## Problem description
For the data below, restate word for word only the lines from the line containing "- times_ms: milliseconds" through the line containing "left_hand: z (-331", both ends included.

## Dataset excerpt
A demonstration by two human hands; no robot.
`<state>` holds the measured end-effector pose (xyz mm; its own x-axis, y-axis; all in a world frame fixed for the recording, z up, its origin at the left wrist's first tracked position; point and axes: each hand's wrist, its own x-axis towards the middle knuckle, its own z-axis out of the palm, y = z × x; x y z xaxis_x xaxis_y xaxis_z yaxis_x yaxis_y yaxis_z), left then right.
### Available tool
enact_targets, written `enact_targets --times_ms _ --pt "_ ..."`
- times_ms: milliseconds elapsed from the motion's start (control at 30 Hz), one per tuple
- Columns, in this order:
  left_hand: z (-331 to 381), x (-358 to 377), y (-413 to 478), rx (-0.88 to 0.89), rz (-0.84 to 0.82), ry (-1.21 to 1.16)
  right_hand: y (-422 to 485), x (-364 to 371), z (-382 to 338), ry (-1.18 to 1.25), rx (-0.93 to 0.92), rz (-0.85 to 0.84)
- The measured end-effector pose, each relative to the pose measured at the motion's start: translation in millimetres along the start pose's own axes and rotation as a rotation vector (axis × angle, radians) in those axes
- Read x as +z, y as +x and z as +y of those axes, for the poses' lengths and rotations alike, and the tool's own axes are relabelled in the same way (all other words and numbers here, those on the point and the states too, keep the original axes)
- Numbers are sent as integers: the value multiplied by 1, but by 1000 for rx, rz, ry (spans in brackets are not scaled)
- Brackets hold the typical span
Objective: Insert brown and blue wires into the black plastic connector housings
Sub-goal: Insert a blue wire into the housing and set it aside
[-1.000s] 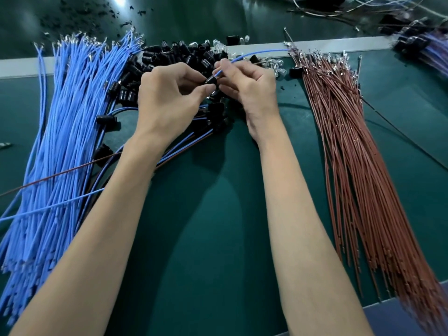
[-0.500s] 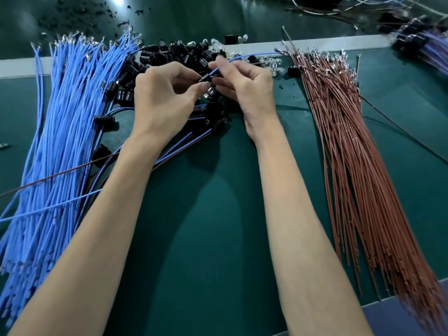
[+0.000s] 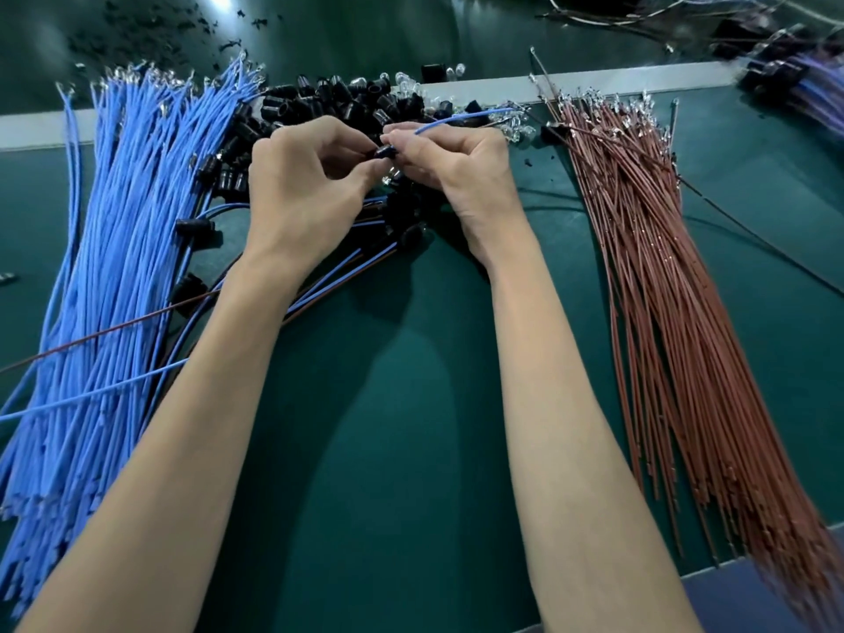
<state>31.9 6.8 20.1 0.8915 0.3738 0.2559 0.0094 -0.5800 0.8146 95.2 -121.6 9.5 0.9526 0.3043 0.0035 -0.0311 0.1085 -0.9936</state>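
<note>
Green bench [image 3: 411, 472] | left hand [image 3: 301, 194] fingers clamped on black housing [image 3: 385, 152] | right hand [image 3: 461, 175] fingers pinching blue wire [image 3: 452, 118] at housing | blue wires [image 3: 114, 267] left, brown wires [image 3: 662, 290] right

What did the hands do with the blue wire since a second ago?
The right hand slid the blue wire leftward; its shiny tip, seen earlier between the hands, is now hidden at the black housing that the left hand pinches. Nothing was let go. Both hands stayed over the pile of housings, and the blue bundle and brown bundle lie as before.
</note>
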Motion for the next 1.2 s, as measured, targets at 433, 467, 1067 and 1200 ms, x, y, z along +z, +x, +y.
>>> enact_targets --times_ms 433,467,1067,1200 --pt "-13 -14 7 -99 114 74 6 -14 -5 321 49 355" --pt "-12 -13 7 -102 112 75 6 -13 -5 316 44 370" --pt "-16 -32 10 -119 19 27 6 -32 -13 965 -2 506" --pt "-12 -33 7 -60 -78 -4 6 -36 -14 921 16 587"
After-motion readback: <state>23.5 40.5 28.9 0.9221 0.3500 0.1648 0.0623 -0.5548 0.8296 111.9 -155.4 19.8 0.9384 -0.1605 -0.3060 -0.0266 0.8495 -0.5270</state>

## Completed exercise
- times_ms: milliseconds elapsed from the motion's start (control at 30 Hz), one per tuple
- Columns, in this order:
  left_hand: z (-331 to 381), x (-358 to 377), y (-413 to 478), rx (-0.88 to 0.89), rz (-0.84 to 0.82), ry (-1.21 to 1.16)

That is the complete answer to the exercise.